What is required => Among the entries below, find every line that contains the string "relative", then copy it.

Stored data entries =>
Start of Block
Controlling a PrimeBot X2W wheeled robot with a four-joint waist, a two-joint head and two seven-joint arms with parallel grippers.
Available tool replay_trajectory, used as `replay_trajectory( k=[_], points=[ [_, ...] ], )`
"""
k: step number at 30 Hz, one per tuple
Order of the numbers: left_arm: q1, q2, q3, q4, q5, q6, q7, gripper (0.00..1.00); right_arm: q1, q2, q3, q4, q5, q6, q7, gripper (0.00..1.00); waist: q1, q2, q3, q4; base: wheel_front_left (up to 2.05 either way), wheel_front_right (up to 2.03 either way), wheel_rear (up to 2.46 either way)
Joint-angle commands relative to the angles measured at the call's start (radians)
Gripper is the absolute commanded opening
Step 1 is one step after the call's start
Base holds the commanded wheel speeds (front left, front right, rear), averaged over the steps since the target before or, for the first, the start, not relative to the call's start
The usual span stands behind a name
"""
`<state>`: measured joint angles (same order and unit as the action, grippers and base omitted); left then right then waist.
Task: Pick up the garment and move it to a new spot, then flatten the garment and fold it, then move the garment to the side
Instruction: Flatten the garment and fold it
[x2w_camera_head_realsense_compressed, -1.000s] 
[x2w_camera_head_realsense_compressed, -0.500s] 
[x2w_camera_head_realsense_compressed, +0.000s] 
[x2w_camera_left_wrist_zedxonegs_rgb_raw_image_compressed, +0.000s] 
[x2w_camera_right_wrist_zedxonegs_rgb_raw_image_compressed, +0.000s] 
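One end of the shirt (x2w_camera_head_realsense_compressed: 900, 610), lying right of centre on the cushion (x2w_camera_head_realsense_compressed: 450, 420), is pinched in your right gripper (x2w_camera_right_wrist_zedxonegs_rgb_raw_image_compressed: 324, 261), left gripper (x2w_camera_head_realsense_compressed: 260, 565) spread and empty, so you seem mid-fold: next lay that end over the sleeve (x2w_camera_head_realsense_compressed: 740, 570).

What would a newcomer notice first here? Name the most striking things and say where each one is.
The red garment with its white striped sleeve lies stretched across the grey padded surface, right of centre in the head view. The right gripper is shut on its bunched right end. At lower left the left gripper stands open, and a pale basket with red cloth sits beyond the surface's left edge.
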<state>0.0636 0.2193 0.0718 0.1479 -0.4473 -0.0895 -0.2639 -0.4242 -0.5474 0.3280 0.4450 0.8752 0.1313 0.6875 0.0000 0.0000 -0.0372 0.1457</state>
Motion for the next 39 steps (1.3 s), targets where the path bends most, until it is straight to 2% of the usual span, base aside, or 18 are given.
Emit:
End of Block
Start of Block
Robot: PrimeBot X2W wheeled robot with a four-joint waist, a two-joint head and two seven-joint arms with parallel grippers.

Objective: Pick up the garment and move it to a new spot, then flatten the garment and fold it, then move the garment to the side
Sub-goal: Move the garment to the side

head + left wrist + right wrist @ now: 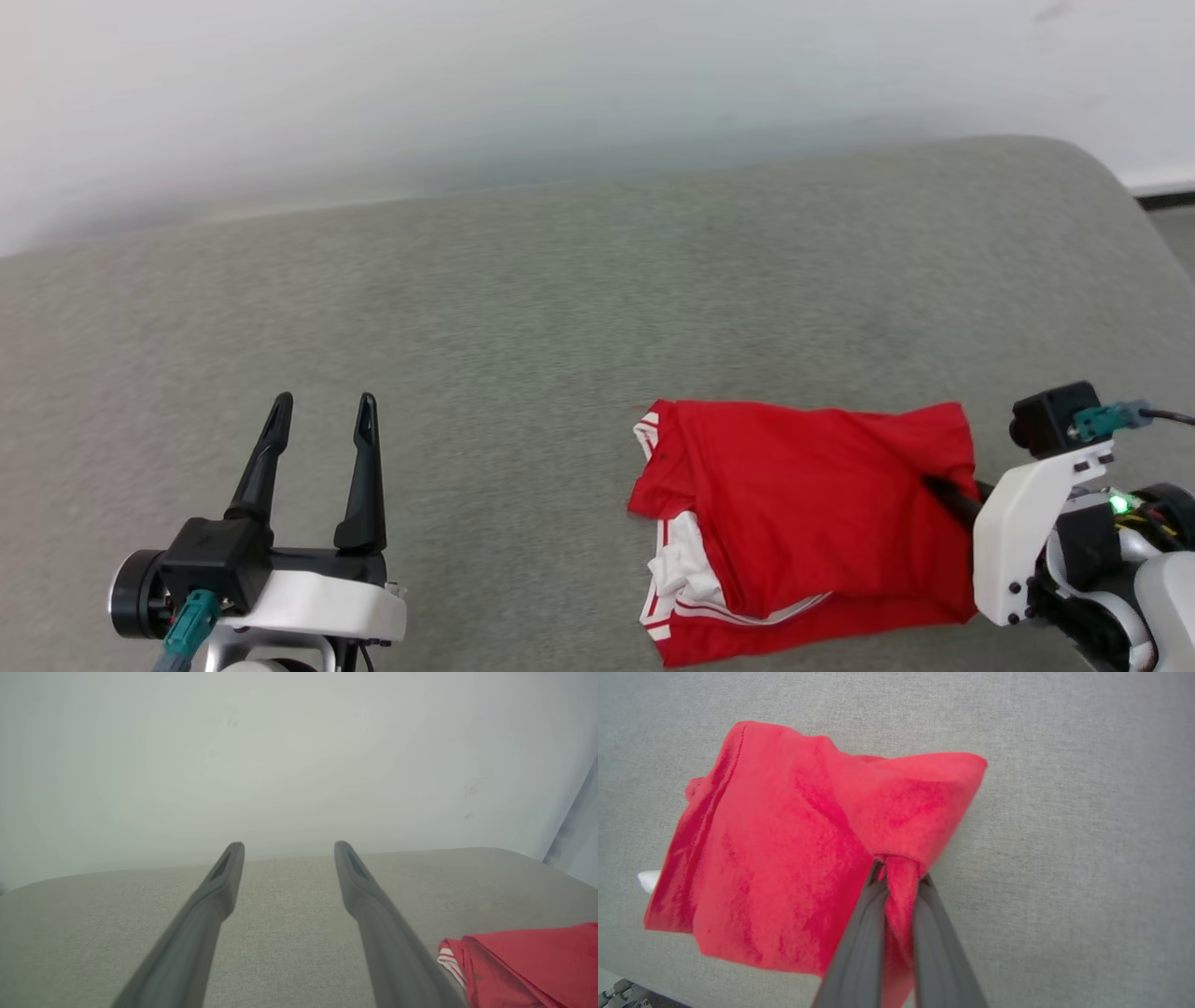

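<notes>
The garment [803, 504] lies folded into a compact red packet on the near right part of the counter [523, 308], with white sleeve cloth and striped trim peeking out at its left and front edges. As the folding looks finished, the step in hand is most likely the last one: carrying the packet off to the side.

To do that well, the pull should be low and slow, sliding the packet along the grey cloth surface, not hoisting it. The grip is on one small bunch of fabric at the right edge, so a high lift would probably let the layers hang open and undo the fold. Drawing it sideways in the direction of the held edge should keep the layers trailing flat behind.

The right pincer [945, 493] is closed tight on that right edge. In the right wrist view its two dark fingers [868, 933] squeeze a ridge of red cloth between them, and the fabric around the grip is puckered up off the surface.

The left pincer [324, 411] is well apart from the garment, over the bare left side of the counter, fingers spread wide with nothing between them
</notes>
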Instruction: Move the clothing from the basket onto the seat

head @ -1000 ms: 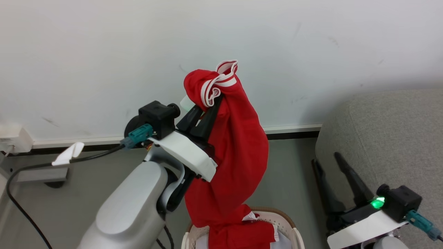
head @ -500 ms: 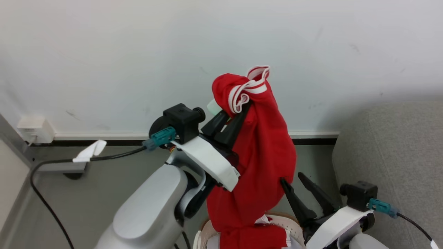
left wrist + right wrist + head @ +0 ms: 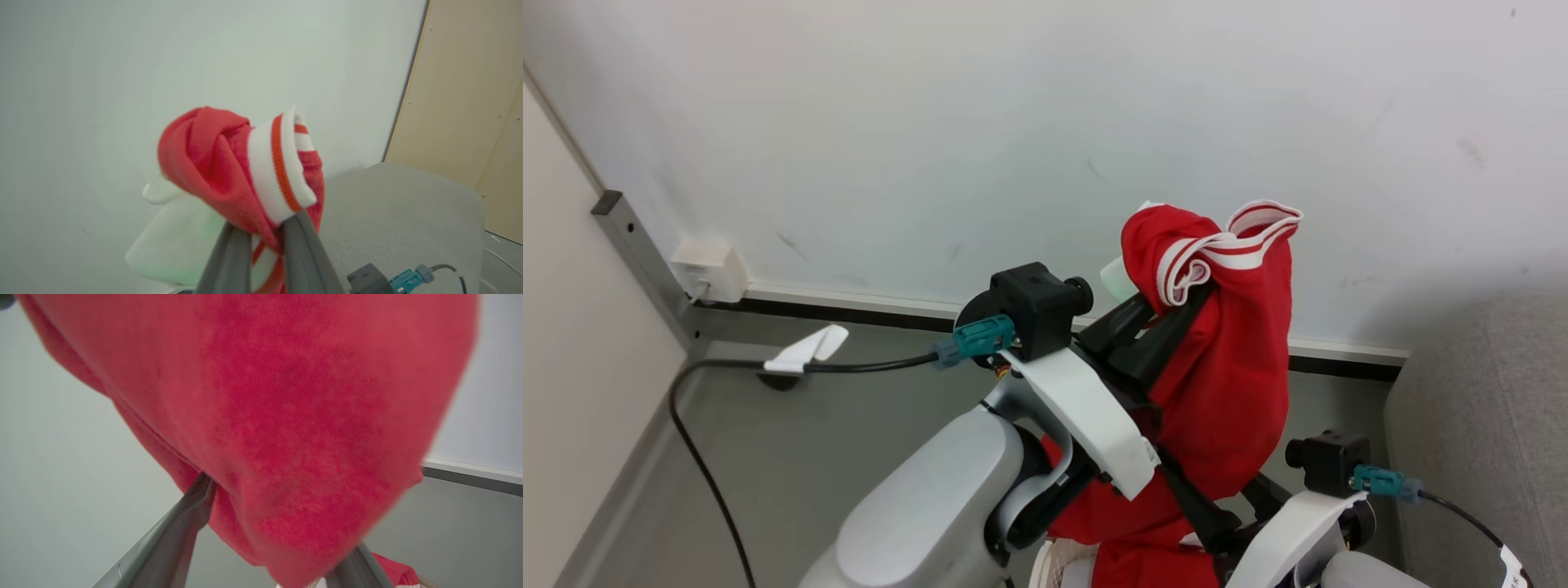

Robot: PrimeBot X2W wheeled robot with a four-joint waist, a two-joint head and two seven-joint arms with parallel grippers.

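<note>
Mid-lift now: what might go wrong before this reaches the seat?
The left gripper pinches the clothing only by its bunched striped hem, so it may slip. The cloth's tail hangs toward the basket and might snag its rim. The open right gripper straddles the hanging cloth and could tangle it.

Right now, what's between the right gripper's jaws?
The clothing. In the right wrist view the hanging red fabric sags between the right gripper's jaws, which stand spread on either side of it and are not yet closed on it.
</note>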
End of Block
Reply =>
Joint-angle commands relative to the angles measured at the call's start (radians)
Base holds the commanded wheel speeds (front left, front right, rear), averaged over the steps since the target before or, for the first, the start, not relative to the call's start

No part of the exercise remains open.